== TASK INPUTS
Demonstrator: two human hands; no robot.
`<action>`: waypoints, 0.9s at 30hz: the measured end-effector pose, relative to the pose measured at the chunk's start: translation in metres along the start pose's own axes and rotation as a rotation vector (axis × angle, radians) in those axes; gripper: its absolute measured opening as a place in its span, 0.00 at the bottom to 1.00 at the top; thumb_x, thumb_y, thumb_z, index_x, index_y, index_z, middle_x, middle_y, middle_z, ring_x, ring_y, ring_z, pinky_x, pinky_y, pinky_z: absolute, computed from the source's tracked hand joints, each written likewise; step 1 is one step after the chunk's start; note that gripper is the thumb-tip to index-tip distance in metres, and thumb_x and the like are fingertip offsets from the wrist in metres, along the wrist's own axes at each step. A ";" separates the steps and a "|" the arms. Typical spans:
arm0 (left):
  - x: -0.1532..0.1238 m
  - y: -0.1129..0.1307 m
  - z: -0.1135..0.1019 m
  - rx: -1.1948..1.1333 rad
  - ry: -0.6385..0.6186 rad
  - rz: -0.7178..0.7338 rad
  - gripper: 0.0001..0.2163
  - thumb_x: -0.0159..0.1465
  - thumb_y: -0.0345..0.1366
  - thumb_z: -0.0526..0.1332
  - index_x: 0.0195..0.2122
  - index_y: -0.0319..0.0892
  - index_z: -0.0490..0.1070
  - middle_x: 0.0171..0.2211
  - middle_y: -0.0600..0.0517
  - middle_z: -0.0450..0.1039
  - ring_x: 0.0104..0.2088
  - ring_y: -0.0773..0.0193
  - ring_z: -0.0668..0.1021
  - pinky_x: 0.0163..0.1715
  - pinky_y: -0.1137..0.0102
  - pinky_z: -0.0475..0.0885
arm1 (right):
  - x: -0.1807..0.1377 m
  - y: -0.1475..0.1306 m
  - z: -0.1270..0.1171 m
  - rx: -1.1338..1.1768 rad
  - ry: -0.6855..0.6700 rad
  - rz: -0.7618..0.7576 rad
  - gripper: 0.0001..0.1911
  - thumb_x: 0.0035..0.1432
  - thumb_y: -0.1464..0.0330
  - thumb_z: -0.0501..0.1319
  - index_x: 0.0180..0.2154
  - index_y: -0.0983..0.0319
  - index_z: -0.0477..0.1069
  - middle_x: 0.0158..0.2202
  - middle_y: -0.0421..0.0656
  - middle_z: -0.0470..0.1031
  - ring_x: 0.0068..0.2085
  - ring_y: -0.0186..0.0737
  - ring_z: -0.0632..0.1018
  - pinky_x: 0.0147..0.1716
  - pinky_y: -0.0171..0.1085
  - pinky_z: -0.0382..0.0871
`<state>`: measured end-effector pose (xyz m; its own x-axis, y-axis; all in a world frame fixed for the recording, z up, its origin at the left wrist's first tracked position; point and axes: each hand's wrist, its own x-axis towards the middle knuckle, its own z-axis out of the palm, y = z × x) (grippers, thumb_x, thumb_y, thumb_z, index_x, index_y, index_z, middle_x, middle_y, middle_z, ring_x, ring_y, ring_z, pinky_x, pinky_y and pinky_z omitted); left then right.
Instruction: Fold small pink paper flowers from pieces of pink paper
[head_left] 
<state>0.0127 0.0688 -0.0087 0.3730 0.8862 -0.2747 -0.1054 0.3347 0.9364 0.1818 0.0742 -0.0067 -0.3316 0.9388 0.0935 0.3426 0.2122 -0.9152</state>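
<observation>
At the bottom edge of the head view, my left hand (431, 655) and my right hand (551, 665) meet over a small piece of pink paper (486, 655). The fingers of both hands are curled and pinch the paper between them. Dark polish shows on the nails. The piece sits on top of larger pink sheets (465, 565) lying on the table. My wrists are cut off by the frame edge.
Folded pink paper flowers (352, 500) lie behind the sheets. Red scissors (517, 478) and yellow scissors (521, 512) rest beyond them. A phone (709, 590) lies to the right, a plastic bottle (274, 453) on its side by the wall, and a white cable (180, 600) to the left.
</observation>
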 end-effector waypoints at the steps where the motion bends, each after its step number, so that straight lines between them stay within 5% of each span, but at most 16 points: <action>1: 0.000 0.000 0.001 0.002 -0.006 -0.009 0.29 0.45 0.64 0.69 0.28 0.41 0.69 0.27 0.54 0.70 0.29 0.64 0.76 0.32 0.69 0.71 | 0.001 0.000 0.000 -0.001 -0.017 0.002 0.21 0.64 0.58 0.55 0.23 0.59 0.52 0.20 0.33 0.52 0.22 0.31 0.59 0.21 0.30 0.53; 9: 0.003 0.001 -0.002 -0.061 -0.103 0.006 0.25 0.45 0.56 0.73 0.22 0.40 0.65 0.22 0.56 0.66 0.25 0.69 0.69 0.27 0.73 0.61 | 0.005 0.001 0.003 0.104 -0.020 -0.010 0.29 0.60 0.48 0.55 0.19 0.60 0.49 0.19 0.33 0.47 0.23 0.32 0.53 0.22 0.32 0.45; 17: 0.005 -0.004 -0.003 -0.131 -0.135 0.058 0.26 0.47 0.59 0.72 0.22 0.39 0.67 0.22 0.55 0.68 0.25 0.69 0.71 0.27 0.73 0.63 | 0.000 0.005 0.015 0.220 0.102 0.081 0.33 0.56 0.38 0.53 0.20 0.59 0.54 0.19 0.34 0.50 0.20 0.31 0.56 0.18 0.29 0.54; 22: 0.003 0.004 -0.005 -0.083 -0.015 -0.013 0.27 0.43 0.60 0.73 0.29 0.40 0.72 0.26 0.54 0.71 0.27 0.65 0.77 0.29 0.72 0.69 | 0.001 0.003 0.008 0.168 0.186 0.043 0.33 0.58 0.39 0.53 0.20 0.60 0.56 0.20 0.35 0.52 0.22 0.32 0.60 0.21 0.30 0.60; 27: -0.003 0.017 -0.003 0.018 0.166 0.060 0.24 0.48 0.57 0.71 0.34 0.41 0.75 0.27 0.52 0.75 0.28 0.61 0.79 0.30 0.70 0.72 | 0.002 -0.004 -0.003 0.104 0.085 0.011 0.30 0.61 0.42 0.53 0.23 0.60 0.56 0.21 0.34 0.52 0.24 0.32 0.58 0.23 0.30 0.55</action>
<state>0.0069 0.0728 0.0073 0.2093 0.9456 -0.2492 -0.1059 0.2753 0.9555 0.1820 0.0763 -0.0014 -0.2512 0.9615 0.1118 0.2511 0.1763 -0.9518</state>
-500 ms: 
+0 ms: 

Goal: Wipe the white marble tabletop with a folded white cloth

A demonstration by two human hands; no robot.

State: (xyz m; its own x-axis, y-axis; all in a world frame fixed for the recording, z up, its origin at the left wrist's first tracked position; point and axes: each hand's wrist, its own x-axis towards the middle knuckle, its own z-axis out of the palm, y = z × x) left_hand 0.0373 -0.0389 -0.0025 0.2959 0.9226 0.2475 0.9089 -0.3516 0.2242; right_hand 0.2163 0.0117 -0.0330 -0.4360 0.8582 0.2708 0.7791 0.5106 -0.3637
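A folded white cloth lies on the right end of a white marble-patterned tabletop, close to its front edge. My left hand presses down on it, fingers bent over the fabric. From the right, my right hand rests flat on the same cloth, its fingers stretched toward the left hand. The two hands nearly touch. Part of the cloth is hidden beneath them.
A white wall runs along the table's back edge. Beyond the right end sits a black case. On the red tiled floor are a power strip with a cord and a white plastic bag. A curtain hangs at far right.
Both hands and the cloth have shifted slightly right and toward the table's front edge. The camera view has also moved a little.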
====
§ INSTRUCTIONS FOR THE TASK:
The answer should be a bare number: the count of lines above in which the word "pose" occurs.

§ RESULT OF THE TASK:
2